Quizás esa sea la consecuencia más importante de esta lectura que quiero ensayar: no se puede esperar al dolor; hay que ir a buscarlo. Las experiencias más interesantes en materia de salud y educación, creo, nacen de las estrategias que exigen ir al territorio para generar la demanda, en lugar de esperar a que venga ya armada a golpear la puerta. Así, todos los espacios pueden devenir espacios de circulación del dolor. Las aulas universitarias, quizás por excelencia, pueden pensarse como espacios para compartir el dolor. Quizás no, aún, el enojo o la indignación. El dolor. La vulnerabilidad. Solicitar, como docentes, tomar unos momentos para decir que en el aula de la universidad pública, en ese momento, habla un dolor que quiere saber si hay más dolores presentes, porque su soledad lo vuelve insoportable. Militar apostando a una común fragilidad, exponiéndonos. “Militancia en la implosión es el armado de redes en medio de la precariedad, de apuestas por rejuntes que conjuren el terror anímico, espacios que vayan más allá del gueto de clones” (Colectivo Juguetes Perdidos, 2019).
Si la trama tejida durante mucho tiempo fue y es la de la crueldad, debemos preguntarnos cómo hacer hablar al dolor para señalarlo, tocarlo, compartirlo para tejer algo que no huela a muerte.
Bibliografía
Castoriadis, C. (2008). El mundo fragmentado. La Plata: Terramar.
Colectivo Juguetes Perdidos. (2016). Quién lleva la gorra: violencias, nuevos barrios, y pibes silvestres. Buenos Aires: Tinta Limón.
Colectivo Juguetes Perdidos. (2019). La sociedad ajustada. Buenos Aires: Tinta Limón.

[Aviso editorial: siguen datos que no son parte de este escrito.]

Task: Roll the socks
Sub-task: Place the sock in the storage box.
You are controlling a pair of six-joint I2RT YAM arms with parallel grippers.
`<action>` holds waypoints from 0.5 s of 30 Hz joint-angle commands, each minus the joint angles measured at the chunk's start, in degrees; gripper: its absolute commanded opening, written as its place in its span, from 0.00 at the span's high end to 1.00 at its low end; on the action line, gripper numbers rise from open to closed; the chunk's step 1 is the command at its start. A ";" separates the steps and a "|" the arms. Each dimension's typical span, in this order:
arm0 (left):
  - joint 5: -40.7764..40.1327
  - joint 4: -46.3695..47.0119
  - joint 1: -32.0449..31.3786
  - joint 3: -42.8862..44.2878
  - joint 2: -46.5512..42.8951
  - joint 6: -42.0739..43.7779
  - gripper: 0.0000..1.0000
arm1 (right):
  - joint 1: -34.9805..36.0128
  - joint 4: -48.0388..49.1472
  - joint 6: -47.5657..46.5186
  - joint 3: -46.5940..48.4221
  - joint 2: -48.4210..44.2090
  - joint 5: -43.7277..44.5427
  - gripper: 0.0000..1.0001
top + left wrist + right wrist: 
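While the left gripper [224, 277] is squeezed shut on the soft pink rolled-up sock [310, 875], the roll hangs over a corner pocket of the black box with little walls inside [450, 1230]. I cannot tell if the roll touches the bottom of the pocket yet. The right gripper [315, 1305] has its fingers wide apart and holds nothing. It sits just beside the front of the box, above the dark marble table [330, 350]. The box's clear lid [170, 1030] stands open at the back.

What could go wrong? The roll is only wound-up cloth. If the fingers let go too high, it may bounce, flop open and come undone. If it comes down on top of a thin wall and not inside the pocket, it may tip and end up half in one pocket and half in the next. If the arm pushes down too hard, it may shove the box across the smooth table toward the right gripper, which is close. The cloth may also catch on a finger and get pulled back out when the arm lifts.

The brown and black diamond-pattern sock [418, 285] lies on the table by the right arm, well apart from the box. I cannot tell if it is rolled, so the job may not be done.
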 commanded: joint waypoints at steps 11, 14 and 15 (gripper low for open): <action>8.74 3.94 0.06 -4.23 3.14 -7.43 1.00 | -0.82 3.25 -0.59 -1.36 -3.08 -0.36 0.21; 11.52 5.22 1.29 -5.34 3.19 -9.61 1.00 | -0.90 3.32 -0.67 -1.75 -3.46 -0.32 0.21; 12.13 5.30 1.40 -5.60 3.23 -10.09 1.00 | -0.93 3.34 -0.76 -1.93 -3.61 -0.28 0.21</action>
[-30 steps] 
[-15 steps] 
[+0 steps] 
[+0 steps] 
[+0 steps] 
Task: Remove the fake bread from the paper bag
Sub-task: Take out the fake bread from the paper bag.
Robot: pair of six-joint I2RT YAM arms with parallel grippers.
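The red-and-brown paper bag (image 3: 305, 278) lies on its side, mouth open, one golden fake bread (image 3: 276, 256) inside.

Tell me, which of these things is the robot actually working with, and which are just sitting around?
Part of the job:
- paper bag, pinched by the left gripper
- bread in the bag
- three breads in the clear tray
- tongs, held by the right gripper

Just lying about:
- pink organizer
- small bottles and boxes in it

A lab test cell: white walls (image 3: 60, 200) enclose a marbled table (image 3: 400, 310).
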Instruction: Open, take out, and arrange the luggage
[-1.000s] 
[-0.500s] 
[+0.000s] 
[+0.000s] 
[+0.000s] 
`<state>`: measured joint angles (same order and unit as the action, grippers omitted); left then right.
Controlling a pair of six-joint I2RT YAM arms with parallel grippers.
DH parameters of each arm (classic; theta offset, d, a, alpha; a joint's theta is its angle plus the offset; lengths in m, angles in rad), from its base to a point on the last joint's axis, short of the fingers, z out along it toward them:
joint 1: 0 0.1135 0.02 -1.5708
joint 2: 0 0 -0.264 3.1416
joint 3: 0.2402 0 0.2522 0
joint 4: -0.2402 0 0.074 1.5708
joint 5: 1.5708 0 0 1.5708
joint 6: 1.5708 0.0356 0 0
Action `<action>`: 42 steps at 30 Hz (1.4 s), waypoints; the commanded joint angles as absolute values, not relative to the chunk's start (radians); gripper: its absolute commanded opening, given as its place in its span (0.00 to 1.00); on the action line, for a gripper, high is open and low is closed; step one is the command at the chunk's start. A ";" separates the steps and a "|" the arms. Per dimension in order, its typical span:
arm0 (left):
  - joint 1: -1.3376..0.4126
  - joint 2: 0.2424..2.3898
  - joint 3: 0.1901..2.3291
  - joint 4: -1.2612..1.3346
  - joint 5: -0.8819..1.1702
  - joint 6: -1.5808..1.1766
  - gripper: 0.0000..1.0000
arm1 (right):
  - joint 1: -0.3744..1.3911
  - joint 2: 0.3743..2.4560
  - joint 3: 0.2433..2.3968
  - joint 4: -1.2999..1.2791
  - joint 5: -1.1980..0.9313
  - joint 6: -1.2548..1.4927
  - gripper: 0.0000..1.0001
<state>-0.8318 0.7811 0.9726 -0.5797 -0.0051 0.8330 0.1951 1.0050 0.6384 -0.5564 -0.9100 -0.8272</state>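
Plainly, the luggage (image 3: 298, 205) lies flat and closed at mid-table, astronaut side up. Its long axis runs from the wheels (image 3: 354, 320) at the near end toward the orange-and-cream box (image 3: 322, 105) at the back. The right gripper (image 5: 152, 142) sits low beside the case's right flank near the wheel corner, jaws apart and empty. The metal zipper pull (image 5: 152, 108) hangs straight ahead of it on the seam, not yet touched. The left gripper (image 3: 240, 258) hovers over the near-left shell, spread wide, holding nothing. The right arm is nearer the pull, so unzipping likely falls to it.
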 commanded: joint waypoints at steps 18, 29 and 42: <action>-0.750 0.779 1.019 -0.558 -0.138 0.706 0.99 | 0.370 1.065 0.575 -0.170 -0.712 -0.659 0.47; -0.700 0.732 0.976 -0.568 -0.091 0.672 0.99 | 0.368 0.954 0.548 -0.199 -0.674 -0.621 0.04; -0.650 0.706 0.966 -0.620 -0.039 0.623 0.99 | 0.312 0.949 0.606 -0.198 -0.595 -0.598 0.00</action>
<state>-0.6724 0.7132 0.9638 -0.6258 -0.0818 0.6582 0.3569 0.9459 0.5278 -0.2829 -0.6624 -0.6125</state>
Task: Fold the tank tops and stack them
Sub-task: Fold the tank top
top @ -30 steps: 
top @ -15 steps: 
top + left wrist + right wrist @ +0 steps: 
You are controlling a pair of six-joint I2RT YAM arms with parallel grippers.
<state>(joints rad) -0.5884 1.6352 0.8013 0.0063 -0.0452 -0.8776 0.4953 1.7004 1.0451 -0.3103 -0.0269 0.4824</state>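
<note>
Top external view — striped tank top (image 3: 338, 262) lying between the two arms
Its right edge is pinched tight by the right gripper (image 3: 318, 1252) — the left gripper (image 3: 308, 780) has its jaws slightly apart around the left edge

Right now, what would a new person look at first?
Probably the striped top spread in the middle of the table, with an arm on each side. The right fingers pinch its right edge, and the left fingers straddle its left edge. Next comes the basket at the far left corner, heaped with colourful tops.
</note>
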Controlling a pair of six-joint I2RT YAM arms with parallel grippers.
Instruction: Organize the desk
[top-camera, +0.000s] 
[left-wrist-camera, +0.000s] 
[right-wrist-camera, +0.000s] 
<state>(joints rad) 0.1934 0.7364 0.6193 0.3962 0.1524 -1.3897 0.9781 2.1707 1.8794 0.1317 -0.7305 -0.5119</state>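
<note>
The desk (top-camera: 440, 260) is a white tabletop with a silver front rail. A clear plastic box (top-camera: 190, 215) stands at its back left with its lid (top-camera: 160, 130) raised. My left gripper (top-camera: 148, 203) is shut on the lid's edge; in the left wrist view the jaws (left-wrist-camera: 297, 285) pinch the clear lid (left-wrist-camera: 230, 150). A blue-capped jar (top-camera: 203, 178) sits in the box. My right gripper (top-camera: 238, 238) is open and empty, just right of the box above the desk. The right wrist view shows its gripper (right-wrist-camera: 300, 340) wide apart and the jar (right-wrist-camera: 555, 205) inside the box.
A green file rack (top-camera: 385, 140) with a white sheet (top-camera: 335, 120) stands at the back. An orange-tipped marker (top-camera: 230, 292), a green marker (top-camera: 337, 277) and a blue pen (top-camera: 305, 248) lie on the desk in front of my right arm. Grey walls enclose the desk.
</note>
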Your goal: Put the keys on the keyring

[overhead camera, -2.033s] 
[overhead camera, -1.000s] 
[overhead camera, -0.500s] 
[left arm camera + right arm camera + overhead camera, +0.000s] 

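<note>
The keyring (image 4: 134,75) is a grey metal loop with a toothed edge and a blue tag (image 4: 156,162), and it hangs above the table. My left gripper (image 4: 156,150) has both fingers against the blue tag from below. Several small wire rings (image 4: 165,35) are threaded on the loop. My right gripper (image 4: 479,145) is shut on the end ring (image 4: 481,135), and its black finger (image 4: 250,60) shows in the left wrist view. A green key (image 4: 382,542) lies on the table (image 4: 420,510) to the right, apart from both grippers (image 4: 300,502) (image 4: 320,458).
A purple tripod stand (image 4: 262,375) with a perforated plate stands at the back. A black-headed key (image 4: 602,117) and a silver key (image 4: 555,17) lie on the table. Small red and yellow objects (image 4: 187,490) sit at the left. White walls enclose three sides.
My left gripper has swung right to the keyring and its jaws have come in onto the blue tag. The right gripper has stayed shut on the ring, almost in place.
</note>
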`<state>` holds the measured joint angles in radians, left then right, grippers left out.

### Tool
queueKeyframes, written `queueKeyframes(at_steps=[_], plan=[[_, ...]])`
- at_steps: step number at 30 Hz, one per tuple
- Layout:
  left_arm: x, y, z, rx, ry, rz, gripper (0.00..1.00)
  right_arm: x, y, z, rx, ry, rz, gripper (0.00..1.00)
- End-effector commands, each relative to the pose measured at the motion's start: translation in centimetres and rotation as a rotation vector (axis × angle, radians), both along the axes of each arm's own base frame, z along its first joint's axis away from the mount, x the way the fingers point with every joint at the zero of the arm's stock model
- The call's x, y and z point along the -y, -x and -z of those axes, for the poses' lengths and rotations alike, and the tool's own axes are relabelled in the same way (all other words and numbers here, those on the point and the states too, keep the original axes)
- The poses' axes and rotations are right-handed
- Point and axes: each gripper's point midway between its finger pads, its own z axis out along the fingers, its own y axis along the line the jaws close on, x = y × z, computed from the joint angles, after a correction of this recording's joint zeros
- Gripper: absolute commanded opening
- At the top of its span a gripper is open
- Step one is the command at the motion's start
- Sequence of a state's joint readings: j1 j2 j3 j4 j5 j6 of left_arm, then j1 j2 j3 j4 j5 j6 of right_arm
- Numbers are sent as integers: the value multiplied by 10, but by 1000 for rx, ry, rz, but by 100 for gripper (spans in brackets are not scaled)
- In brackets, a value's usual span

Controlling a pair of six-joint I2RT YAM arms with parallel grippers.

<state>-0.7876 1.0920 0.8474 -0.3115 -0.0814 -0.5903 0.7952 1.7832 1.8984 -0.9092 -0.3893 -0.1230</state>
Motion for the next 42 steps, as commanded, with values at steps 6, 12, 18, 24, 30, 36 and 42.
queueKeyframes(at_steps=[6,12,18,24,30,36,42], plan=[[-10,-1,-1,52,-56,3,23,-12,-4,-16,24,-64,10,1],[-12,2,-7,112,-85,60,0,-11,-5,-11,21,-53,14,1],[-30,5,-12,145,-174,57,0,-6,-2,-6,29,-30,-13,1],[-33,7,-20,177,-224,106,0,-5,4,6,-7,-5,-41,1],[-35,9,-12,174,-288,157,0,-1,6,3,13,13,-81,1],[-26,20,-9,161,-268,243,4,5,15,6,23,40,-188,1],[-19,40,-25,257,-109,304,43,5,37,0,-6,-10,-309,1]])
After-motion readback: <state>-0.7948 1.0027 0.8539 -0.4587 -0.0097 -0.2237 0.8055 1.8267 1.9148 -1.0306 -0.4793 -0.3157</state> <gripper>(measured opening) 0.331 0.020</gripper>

Dejours, C. (2013). La banalización de la injusticia social. Buenos Aires: Topia.
Deleuze, G., & Guattari, F. (2013). El Anti Edipo. Ciudad Autónoma de Buenos Aires: Paidós.
Fisher, M. (2016). Realismo Capitalista, ¿No hay alternativa? Buenos Aires: Caja Negra.
Percia, M. (2023). Dar la acogida. En Sesiones en el naufragio: una clínica de las debilidades. Adrogué: Ediciones La Cebra.